### THE TASK:
Would you please repeat the data that follows, exactly as it reads?

──────────

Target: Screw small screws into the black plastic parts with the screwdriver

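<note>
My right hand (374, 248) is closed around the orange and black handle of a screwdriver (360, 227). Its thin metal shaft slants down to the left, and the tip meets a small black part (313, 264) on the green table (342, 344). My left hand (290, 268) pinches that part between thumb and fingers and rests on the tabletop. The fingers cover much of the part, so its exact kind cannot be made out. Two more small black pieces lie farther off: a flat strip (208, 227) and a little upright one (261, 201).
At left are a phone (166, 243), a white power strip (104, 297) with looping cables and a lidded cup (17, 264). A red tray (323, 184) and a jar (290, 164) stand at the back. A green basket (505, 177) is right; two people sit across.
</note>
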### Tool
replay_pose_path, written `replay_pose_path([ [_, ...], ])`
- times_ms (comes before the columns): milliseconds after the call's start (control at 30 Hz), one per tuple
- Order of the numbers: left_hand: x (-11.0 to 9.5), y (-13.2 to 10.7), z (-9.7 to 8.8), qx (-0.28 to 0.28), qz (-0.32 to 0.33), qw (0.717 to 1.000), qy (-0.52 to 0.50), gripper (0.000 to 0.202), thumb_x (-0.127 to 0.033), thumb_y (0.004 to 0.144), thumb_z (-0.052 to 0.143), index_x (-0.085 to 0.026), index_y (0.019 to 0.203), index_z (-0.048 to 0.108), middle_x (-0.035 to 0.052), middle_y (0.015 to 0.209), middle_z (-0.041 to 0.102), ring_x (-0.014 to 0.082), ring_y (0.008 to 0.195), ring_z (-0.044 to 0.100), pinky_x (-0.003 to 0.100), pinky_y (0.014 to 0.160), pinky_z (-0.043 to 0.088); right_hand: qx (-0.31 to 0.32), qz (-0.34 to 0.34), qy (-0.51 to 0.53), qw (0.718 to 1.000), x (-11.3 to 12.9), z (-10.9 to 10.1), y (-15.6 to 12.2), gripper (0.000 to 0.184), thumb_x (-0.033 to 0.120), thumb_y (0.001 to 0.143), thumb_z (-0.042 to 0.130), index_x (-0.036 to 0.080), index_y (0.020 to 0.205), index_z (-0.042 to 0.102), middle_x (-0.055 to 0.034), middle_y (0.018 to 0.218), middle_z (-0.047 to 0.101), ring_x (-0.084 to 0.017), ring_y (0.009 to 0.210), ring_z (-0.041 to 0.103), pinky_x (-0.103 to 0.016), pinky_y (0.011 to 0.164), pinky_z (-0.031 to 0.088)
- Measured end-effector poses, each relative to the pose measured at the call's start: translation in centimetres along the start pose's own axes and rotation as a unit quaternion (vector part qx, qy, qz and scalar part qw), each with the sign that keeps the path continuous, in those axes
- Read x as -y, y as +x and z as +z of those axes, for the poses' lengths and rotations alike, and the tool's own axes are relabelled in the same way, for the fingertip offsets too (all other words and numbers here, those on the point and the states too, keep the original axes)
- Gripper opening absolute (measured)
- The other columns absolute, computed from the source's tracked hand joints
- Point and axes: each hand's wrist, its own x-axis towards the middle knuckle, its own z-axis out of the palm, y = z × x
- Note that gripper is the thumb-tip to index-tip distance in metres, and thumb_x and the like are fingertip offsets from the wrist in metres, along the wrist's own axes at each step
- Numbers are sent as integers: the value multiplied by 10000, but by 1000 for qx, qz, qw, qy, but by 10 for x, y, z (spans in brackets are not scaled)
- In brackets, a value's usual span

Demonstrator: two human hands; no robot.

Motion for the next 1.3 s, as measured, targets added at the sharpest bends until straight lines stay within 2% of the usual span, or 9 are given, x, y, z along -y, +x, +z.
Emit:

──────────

### ANSWER SPACE:
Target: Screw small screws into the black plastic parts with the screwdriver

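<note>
My right hand (374, 248) is closed around the orange and black handle of a screwdriver (360, 227). Its thin metal shaft slants down to the left, and the tip meets a small black part (313, 264) on the green table (342, 344). My left hand (290, 268) pinches that part between thumb and fingers and rests on the tabletop. The fingers cover much of the part, so its exact kind cannot be made out. Two more small black pieces lie farther off: a flat strip (208, 227) and a little upright one (261, 201).
At left are a phone (166, 243), a white power strip (104, 297) with looping cables and a lidded cup (17, 264). A red tray (323, 184) and a jar (290, 164) stand at the back. A green basket (505, 177) is right; two people sit across.
</note>
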### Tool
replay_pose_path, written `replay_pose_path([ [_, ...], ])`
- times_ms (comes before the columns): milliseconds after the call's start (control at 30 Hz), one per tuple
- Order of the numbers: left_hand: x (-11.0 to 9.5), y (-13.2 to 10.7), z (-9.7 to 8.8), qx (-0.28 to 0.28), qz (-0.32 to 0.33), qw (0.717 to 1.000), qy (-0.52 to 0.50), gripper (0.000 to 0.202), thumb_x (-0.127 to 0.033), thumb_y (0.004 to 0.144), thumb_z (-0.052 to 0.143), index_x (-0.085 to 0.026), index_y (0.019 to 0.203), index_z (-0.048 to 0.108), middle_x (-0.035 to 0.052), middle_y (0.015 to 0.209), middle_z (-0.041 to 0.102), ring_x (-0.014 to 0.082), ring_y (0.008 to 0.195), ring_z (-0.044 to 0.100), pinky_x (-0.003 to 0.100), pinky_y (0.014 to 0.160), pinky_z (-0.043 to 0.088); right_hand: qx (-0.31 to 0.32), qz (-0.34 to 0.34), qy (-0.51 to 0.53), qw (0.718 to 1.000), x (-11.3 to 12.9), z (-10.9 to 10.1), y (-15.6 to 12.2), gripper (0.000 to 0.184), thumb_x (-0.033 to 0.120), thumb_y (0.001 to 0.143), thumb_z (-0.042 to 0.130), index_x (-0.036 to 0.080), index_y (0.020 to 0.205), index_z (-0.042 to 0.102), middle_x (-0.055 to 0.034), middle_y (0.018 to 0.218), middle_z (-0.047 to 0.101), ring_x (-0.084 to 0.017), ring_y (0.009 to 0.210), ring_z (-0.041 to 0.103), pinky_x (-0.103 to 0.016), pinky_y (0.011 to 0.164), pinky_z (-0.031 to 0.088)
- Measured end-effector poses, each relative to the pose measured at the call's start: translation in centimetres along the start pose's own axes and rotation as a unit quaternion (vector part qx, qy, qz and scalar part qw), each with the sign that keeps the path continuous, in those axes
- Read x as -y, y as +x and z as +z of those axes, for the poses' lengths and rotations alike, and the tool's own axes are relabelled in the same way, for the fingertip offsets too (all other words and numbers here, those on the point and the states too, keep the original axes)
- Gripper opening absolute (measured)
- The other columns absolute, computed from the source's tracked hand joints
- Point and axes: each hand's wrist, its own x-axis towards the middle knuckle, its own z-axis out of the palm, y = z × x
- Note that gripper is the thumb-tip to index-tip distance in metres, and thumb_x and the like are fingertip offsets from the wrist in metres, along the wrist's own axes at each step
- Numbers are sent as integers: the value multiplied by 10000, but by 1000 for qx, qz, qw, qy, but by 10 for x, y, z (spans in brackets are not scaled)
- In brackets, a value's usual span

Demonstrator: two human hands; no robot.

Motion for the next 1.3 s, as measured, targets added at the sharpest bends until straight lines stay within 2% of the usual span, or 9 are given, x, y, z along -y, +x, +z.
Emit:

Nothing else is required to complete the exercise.